[Date Prev][Date Next][Thread Prev][Thread Next][Date Index][Thread Index]

Re: [Condor-users] busy&load calculation problems



On 3/6/06, Andrey Kaliazin <A.Kaliazin@xxxxxxxxxxx> wrote:
> Dear all,
>
> We have various windows boxes running Condor 6.7.10-16 and most of
> them, but not all have this repeating error in their StartLog file -
>
> ...
> 3/6 17:32:30 loadavg thread died, restarting. (exit code=2)
> 3/6 17:32:35 no loadavg samples this minute, maybe thread died???
> ...
>
>
> I suppose that some misconfiguration of WMI subsytem leads to those
> errors appearing, which, in turn, leads to the wrong Condor conclusions -
> workstations appear to be idling in terms of CPU load, which is not good -
>
> $ condor_status -l |grep 'oad\|usy'
> ...
> CpuBusy = ((LoadAvg - CondorLoadAvg) >= 0.500000)
> CondorLoadAvg = 0.000000
> LoadAvg = 0.000000
> TotalLoadAvg = 0.000000
> TotalCondorLoadAvg = 0.000000
> CpuBusyTime = 0
> CpuIsBusy = FALSE
> Activity = "Busy"
> ...
>
> Who knows how to fix it? Any help is appreciated.

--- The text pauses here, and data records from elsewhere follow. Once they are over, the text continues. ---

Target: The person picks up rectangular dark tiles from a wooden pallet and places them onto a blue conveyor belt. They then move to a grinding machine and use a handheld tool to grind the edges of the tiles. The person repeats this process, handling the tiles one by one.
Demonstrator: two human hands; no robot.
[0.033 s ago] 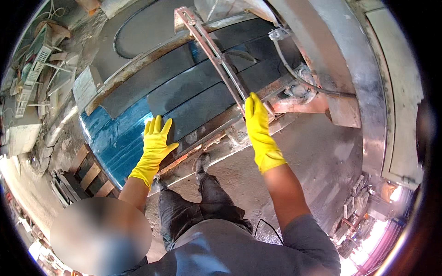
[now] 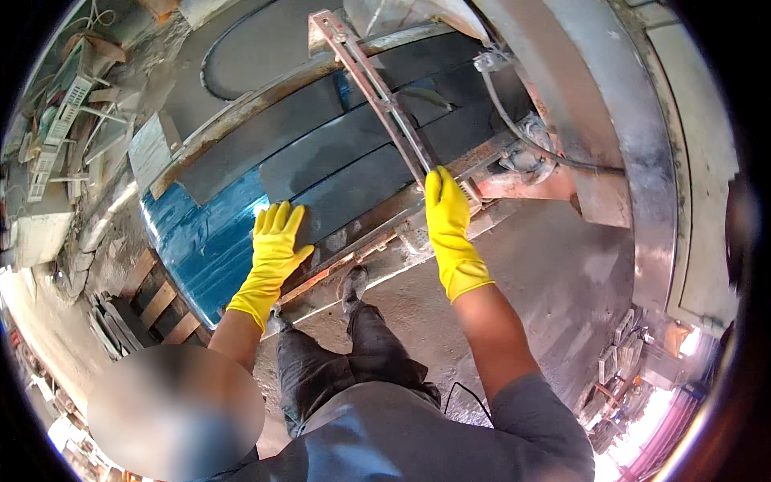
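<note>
Both my hands wear yellow rubber gloves. My left hand (image 2: 277,245) lies flat, fingers extended, at the near left edge of a dark grey stone slab (image 2: 345,193), where it meets a shiny blue surface (image 2: 205,257). My right hand (image 2: 447,221) is closed at the near end of a reddish, slotted metal bar (image 2: 373,92); its fingers are together, and their undersides are hidden. This bar crosses over several dark slabs laid side by side, from the far edge to the near edge.
A large metal machine body (image 2: 618,120) stands at the right, with a grey hose (image 2: 514,128) running to it. Wooden slats (image 2: 157,309) and stacked dark pieces (image 2: 120,325) lie at the left. A pale block (image 2: 155,149) sits by the far left edge. My feet stand on the grey floor (image 2: 385,321).
My left fingers have drawn slightly closer together on the slab. My right hand has shifted very slightly at the bar's near end. The view has moved a little.
</note>
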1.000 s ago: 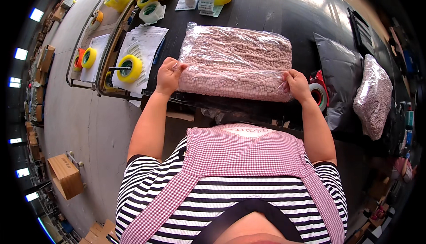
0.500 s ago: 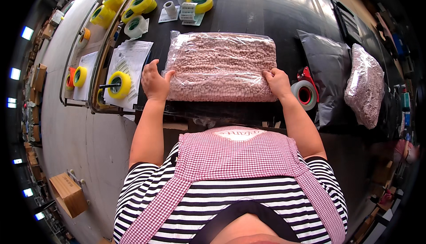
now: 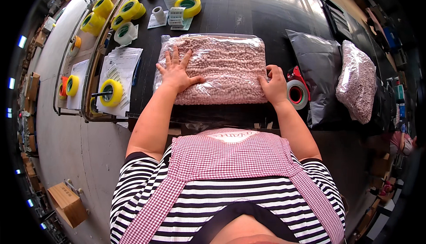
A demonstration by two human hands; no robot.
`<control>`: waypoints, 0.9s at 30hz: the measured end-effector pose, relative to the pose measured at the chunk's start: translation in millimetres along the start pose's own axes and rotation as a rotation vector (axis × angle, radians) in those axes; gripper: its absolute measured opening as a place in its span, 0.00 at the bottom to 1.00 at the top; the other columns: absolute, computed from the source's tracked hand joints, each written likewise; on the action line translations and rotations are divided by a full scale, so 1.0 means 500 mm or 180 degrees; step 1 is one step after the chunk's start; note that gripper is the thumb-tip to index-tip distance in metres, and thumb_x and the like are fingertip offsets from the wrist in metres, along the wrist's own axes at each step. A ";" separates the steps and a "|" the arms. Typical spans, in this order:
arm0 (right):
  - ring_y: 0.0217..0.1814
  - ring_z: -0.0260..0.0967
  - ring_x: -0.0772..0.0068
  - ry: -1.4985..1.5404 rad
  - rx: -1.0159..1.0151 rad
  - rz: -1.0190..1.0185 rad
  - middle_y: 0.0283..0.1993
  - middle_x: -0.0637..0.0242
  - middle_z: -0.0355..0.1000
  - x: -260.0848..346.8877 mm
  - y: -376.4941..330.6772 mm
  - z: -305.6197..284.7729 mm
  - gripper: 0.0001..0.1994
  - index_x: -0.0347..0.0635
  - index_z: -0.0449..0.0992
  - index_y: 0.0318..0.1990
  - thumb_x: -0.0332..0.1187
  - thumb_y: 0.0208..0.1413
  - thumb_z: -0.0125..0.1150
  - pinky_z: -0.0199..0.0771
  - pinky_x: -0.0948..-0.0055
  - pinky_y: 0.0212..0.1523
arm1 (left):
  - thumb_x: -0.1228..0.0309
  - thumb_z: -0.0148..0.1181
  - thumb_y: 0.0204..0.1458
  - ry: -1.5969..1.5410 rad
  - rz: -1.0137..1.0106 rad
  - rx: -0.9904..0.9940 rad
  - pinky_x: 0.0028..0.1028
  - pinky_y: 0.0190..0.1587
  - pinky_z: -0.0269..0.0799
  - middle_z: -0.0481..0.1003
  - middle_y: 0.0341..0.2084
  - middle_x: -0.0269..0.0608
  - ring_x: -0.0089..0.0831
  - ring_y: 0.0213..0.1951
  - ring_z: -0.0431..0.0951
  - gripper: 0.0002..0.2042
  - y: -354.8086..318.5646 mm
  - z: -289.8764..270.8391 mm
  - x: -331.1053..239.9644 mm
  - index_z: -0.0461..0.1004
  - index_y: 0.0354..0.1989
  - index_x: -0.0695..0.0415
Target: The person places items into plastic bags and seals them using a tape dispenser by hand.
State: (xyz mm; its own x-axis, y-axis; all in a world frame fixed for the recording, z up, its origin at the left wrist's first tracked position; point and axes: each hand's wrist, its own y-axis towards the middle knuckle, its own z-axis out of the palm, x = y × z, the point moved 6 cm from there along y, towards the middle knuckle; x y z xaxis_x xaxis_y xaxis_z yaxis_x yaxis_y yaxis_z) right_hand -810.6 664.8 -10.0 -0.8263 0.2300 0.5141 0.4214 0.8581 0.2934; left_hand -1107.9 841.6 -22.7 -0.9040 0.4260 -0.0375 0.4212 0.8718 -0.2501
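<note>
A pink, nubbly chenille mat in a clear plastic bag (image 3: 226,73) lies flat on the black worktable (image 3: 262,18) in front of me. My left hand (image 3: 178,73) rests on the left part of the bag, palm down with its fingers spread. At the bag's right edge, my right hand (image 3: 274,85) has its thumb against the plastic, and its bent fingers stand apart from the thumb. Just right of that hand is a red tape dispenser (image 3: 298,89) with a roll of tape.
A grey mailing bag (image 3: 315,66) and a second bagged pink mat (image 3: 357,82) lie at the right. Papers (image 3: 119,64) and a yellow tape roll (image 3: 111,93) are at the left, beside a metal rack (image 3: 91,80). Several more rolls stand at the back left. A cardboard box (image 3: 67,204) sits lower left.
My left hand has moved from the bag's left edge onto its top and spread out. The right hand's fingers have loosened at the right edge. The whole view has shifted slightly.
</note>
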 end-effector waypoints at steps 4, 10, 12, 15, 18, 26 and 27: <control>0.79 0.45 0.54 -0.0795 0.0108 -0.1283 0.74 0.60 0.56 0.085 0.015 -0.005 0.26 0.57 0.71 0.64 0.36 0.55 0.61 0.35 0.47 0.75 | 0.20 0.56 0.34 -0.0051 0.0032 -0.0018 0.70 0.68 0.29 0.29 0.78 0.45 0.52 0.77 0.25 0.59 -0.009 0.002 -0.003 0.45 0.77 0.33; 0.82 0.35 0.54 -0.0355 0.0531 -0.1540 0.79 0.61 0.48 0.258 0.092 0.102 0.30 0.62 0.64 0.70 0.59 0.65 0.47 0.18 0.42 0.77 | 0.20 0.56 0.34 -0.0133 0.0080 -0.0193 0.71 0.68 0.28 0.32 0.78 0.46 0.52 0.77 0.26 0.57 -0.006 -0.003 -0.006 0.50 0.76 0.33; 0.83 0.32 0.53 -0.0698 0.0411 -0.1423 0.80 0.61 0.45 0.253 0.123 0.152 0.35 0.64 0.59 0.73 0.66 0.62 0.44 0.16 0.43 0.77 | 0.20 0.56 0.33 -0.0140 0.0087 -0.0226 0.71 0.68 0.29 0.33 0.78 0.46 0.52 0.77 0.27 0.58 -0.006 -0.002 -0.002 0.49 0.76 0.32; 0.83 0.28 0.51 -0.0983 0.0569 -0.1039 0.81 0.60 0.41 0.220 0.155 0.201 0.40 0.65 0.53 0.75 0.71 0.59 0.40 0.14 0.42 0.76 | 0.20 0.57 0.31 -0.0444 0.0108 -0.0314 0.70 0.68 0.30 0.33 0.78 0.46 0.52 0.77 0.28 0.58 -0.002 0.009 0.013 0.48 0.76 0.30; 0.83 0.27 0.50 -0.0797 0.0782 -0.0892 0.81 0.59 0.41 0.203 0.152 0.221 0.41 0.64 0.53 0.76 0.72 0.59 0.39 0.15 0.41 0.76 | 0.21 0.59 0.31 -0.0507 0.0154 -0.0360 0.71 0.68 0.32 0.34 0.77 0.46 0.55 0.76 0.30 0.58 0.000 0.010 0.019 0.49 0.75 0.29; 0.82 0.33 0.50 -0.0682 0.0901 -0.0865 0.78 0.58 0.49 0.201 0.141 0.227 0.40 0.59 0.57 0.74 0.69 0.60 0.43 0.19 0.45 0.77 | 0.24 0.63 0.29 -0.0699 0.0269 -0.0472 0.71 0.67 0.33 0.35 0.77 0.47 0.56 0.76 0.31 0.58 0.002 0.025 0.019 0.53 0.74 0.31; 0.82 0.33 0.50 -0.0668 0.0923 -0.0856 0.78 0.57 0.50 0.201 0.143 0.227 0.39 0.58 0.58 0.74 0.69 0.60 0.43 0.20 0.45 0.77 | 0.24 0.64 0.29 -0.0718 0.0274 -0.0469 0.71 0.67 0.33 0.35 0.77 0.47 0.56 0.76 0.31 0.58 0.004 0.026 0.018 0.53 0.74 0.31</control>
State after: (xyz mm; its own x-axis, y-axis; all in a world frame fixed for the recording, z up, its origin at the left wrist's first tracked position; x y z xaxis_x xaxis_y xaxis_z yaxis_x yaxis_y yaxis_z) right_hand -906.0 801.4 -28.6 -0.9627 0.0434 0.2671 0.0835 0.9865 0.1409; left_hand -1116.5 843.9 -36.0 -0.8511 0.4497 -0.2709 0.4883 0.8676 -0.0939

Are these 64bit windows machines?

The WMI query stuff has been broken in the 6.6.x series for a while
(at least on AMD based 64bit windows machines). I have no idea if it's
fixed on the 6.7.x series.

Note that on older (sorry I forget the specific release) 6.6.x
machines suffered from a serious memory and handle leak in these
situations (sufficient to kill the condor sunsystem after a few
weeks). Again I would guess that the latest 6.7 includes the fix for
this.

Sorry I can't be more help than that

Matt